From the line containing "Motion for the" onward, retype each line of the entries below exactly, last line included.

Source records:
________________

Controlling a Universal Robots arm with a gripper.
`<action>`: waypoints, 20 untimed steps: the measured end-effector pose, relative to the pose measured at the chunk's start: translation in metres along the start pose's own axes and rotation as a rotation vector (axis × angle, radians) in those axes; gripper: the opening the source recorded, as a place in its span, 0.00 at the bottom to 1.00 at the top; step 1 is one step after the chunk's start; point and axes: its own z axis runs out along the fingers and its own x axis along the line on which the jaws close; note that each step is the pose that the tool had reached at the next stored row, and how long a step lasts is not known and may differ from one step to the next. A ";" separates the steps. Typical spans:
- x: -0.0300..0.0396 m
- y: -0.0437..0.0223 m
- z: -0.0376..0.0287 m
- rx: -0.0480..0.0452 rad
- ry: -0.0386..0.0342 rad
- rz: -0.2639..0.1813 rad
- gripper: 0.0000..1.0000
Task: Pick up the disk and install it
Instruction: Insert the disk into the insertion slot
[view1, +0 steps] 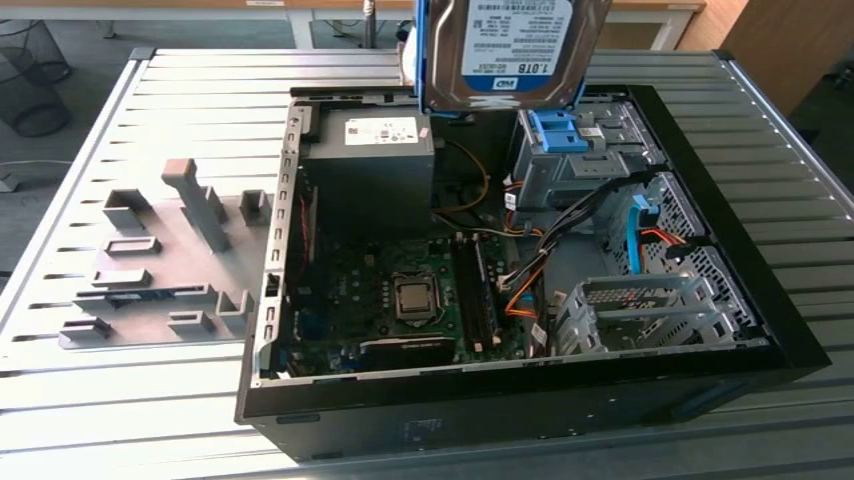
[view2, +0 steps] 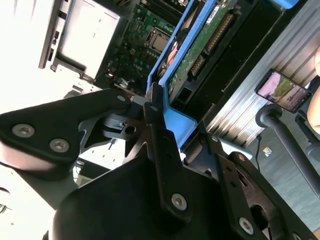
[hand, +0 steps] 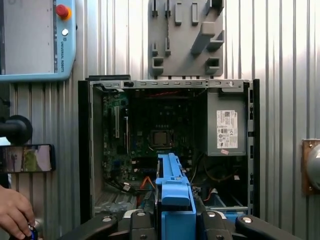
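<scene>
Disk (view1: 514, 50) in its blue carrier hangs upright above the open case (view1: 534, 410), over the power supply (view1: 367, 170) and bay (view1: 574, 170). Gripper (view2: 175, 122) grasps the carrier's edge. Hand (hand: 15, 212) sits beside the case.

- A ribbed grey metal table (view1: 120, 400) spans the exterior view, its slats running from the exterior view's left to its right.
- The same slatted top lies under everything in the first wrist view (hand: 285, 75).
- Strong light washes the slats pale on the exterior view's left; the right side is duller.
- Grey floor (view1: 100, 45) lies beyond the table's far edge.
- Black wire-mesh baskets (view1: 30, 75) stand on that floor at the exterior view's far left.
- Pale wooden desk tops on white legs (view1: 334, 20) stand behind the table.
- A brown wooden panel (view1: 781, 45) stands at the far right.
- In the second wrist view, hard glare whitens one side.
</scene>
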 end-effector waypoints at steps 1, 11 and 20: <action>0.0031 0.0000 0.0011 0.0003 -0.0003 0.000 0.37; 0.0211 -0.0167 0.0126 0.0002 -0.0002 0.000 0.37; 0.0249 -0.0414 0.0202 -0.0015 -0.0001 0.000 0.37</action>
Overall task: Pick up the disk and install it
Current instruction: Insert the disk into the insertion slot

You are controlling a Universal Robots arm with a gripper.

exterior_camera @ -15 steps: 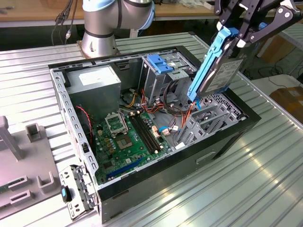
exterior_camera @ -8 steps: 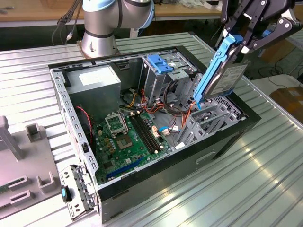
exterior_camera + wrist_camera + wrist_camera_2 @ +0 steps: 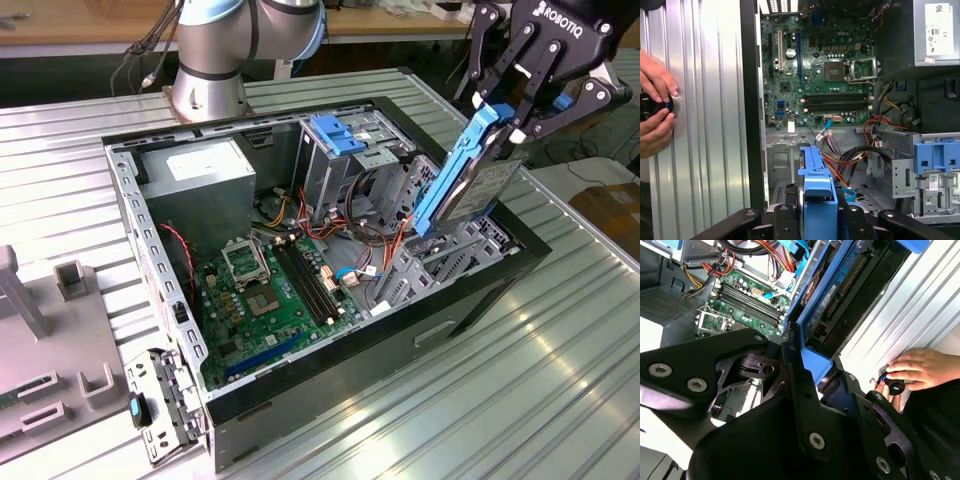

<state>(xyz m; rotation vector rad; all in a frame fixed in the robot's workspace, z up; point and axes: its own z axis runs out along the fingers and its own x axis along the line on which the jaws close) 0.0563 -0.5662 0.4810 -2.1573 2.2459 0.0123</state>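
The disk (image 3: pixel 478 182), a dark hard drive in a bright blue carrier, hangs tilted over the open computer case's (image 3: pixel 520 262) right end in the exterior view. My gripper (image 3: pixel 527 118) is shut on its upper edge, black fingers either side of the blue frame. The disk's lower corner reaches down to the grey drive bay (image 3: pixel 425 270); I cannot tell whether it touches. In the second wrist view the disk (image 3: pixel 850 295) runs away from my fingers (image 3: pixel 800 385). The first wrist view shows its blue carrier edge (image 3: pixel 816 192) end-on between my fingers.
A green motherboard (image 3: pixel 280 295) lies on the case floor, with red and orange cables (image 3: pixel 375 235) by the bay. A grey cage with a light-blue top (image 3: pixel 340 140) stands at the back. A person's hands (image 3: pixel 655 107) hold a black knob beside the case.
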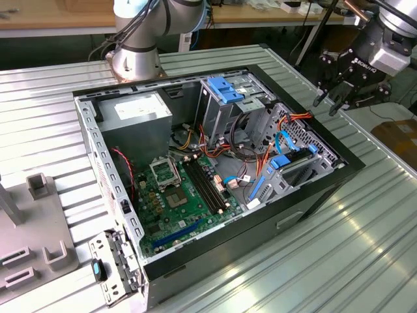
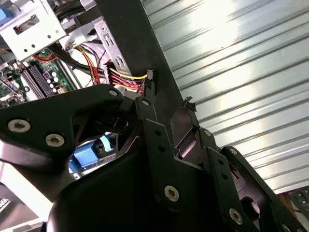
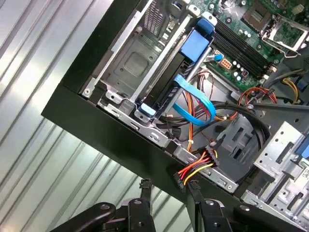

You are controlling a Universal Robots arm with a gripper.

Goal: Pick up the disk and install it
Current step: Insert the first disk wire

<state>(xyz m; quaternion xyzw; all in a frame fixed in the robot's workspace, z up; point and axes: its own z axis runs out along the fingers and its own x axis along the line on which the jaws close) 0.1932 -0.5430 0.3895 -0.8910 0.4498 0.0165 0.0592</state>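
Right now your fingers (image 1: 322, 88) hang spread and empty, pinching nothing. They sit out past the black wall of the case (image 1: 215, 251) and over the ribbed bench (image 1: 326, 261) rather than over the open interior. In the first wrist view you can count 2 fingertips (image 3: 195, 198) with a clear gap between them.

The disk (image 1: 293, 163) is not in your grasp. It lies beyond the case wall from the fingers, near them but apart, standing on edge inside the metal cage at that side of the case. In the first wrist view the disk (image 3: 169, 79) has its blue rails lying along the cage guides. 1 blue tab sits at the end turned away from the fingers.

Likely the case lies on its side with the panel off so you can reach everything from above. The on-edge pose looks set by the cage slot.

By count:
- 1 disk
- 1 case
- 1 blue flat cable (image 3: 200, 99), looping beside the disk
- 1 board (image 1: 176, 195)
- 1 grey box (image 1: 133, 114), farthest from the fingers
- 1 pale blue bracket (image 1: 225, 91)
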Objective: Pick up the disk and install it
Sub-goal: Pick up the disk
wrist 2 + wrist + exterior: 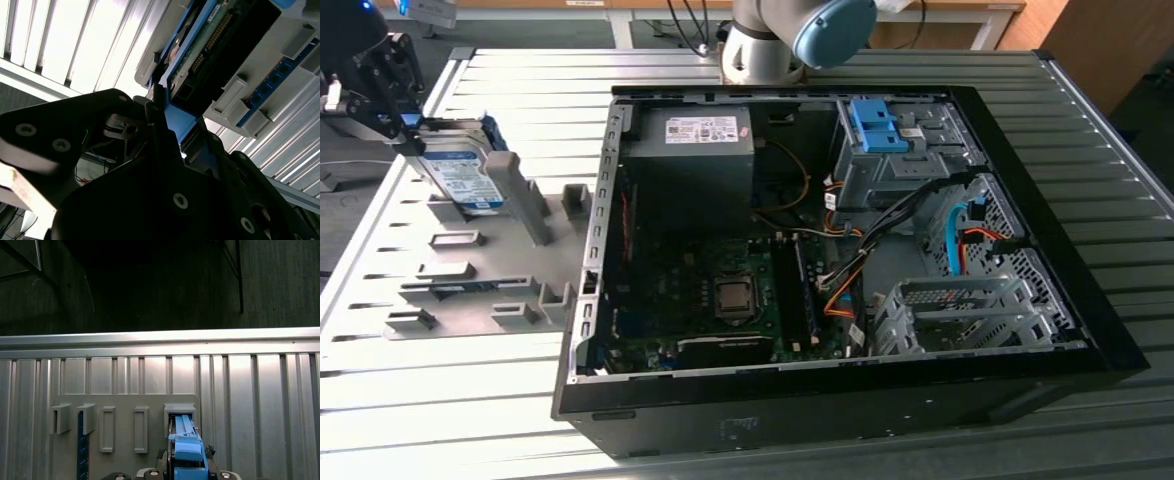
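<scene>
Pincer (400, 125) clamped on the disk (460, 178), at the exterior view's left.
Its black body is cut off at the frame edge; whether the tilted disk touches the grey rack (480, 270) is unclear.

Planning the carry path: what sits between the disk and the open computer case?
In the exterior view, empty upright gray posts of the holder stand between the disk and the computer case. Nothing else lies on that stretch.

Grey post (527, 205) stands just beside the disk (460, 178); cables (851, 275) crowd the case (854, 410).
</scene>
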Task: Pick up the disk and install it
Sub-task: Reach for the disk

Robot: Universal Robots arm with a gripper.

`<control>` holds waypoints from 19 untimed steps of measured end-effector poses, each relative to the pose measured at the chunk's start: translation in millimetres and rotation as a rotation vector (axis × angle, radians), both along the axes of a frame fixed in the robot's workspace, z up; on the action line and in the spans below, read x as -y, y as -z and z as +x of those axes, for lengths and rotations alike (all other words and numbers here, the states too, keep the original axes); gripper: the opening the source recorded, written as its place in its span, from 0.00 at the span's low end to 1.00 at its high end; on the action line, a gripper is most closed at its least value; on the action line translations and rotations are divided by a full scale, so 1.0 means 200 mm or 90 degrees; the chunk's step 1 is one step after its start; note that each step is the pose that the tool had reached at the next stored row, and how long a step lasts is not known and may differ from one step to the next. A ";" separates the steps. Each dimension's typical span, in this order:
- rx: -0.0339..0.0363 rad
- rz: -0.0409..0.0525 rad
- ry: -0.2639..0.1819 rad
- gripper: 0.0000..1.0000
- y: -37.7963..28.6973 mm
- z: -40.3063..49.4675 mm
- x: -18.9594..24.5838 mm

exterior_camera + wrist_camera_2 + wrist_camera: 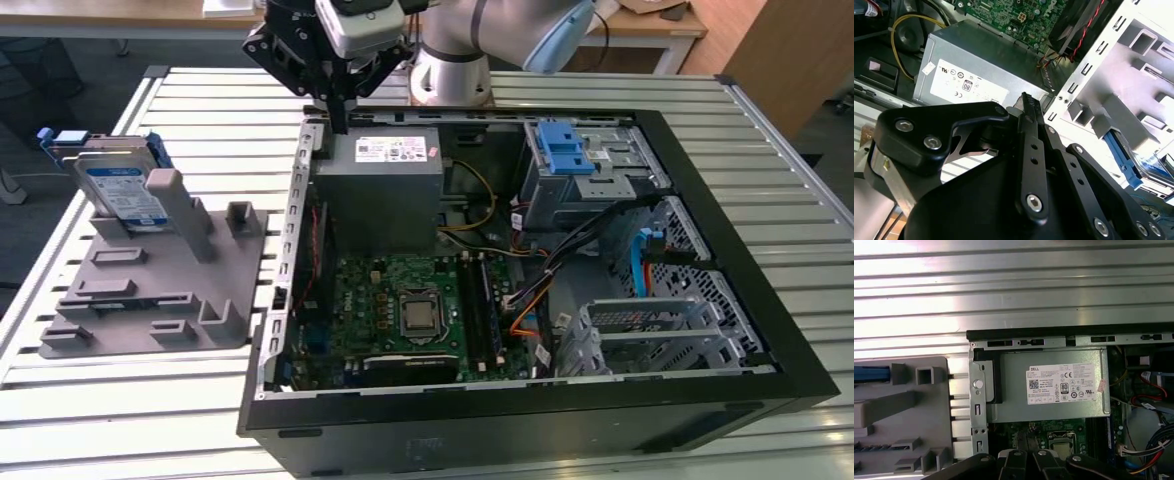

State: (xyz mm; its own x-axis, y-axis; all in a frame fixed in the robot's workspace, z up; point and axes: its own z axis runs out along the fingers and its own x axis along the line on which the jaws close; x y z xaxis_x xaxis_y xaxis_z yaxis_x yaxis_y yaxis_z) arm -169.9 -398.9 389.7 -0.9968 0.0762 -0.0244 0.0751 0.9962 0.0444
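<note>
Hovering over the power supply (380, 185) with the gripper (338, 120) pinched shut, empty. Finds the disk (118, 190) standing on end, well toward the exterior view's left.

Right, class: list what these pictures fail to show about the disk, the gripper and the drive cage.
Disk, exterior view: lower part hidden behind the grey holder.
Disk, first wrist view: mostly cut off by the frame edge.
Gripper, exterior view: upper part cut off by the frame edge.
Drive cage, exterior view: inside hidden under its blue latch.
</note>
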 end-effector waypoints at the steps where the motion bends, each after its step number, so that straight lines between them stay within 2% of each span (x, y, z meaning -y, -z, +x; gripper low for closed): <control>1: 0.0000 0.0000 0.000 0.11 0.004 -0.027 0.000; 19: 0.0000 0.0000 0.000 0.11 0.005 -0.058 0.000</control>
State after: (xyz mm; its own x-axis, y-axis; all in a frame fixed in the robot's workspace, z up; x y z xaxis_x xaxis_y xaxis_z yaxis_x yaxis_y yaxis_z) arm -181.5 -398.9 388.7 -0.9968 0.0762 -0.0245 0.0751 0.9962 0.0444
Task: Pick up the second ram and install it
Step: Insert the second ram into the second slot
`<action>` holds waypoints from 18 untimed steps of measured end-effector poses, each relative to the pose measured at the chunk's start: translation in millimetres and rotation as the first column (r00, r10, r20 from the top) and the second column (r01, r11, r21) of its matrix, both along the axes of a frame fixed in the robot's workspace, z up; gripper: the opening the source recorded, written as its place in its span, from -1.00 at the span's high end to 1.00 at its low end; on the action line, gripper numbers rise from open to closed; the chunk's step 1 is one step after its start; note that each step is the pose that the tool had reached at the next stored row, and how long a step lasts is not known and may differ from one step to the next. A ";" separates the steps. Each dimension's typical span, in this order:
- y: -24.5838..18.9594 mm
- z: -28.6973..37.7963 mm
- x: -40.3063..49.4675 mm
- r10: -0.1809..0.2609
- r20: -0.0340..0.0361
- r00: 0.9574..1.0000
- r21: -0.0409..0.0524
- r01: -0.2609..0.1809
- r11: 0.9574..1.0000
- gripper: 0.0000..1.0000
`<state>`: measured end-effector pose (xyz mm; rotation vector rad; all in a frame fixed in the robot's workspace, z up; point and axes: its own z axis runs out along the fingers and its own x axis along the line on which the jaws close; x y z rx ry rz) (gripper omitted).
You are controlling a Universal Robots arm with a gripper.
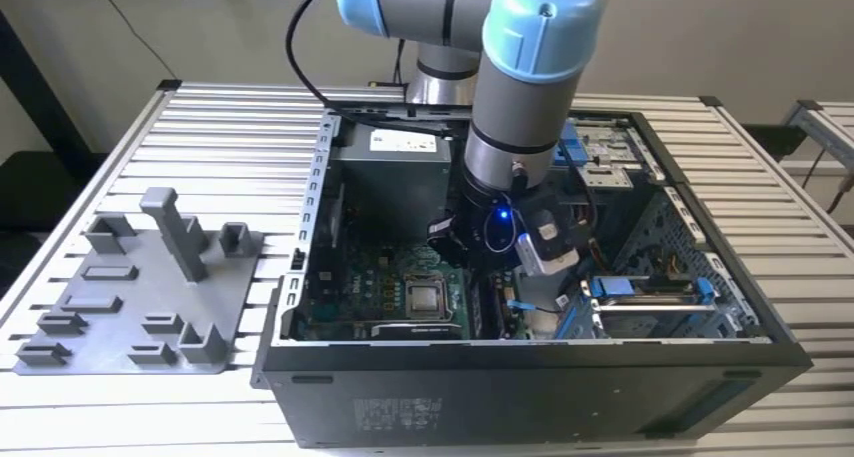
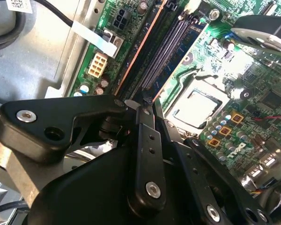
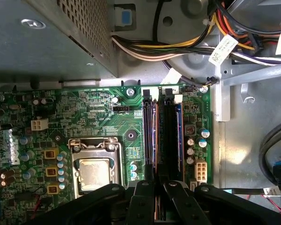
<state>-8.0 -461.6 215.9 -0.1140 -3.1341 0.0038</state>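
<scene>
Gripper (image 3: 154, 190) is down inside the case (image 1: 747, 317), jaws pinched narrow on the second ram (image 3: 156, 140), seated over its slot at 12 o'clock. Light, stiff, fragile: edge-holds only.

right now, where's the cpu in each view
Exterior view: cpu on the board inside the case, toward the exterior view's left of the arm.
First wrist view: cpu in its metal frame, beside the memory slots.
Second wrist view: cpu beside the same slots.
Shared landmark: the memory slots along one side of the cpu.
</scene>
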 end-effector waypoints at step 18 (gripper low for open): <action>-0.1 0.6 1.5 -0.004 0.000 1.000 0.000 0.004 1.000 0.72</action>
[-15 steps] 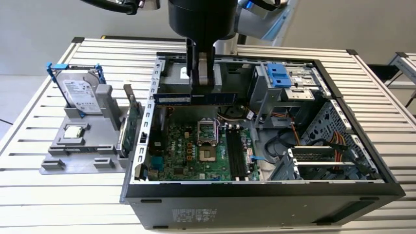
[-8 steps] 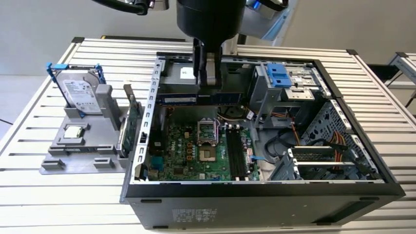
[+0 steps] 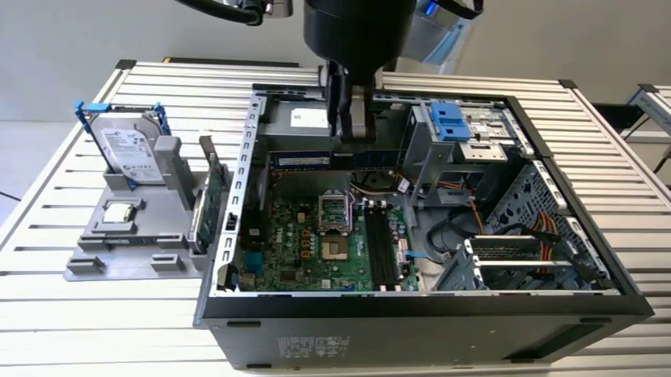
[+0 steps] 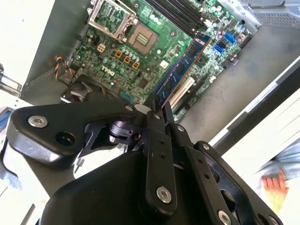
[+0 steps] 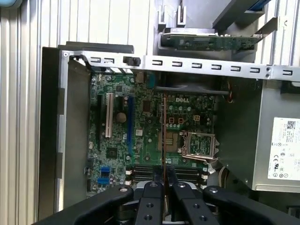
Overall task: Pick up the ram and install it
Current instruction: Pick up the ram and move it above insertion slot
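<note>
The ram (image 3: 314, 159) is a long thin stick with black chips, hanging level above the open computer case's motherboard (image 3: 314, 236). My gripper (image 3: 356, 141) comes down from above and is shut on it near its middle. In the second wrist view the ram (image 4: 180, 72) reaches out from the gripper (image 4: 157, 107) over the board. In the first wrist view the ram (image 5: 164, 136) is seen edge-on as a thin line rising from the gripper (image 5: 164, 182). The black memory slots (image 3: 383, 247) lie empty on the board, below the stick.
The case's metal walls (image 3: 248, 149) and a drive cage with blue latches (image 3: 451, 122) surround the board. At the exterior view's left, a grey holder (image 3: 94, 263) carries a hard drive (image 3: 131, 157), an upright expansion card (image 3: 215, 196) and a small processor (image 3: 121, 210).
</note>
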Tool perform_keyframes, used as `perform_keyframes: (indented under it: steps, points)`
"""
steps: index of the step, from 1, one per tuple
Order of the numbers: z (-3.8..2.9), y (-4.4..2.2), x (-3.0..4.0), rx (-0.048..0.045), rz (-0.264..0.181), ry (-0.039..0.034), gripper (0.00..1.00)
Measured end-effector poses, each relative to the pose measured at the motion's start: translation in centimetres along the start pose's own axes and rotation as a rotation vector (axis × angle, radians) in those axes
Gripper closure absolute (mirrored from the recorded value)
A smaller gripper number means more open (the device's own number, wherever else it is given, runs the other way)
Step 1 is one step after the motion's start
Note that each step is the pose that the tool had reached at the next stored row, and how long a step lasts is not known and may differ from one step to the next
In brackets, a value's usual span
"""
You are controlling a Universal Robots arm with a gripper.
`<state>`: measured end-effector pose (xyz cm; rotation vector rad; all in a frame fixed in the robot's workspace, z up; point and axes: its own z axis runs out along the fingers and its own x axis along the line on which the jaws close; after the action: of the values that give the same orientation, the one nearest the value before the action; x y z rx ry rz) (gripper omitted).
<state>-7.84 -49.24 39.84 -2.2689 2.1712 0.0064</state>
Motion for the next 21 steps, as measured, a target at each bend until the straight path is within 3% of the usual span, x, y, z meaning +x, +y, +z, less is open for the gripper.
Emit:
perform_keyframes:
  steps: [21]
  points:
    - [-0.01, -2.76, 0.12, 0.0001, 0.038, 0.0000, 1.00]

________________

TASK SOLUTION:
Motion for the next 21 steps, as measured, a target at each bend until the straight path is within 3% of the usual span, x, y, z meaning +x, +y, +z, less is open for the gripper.
Emit:
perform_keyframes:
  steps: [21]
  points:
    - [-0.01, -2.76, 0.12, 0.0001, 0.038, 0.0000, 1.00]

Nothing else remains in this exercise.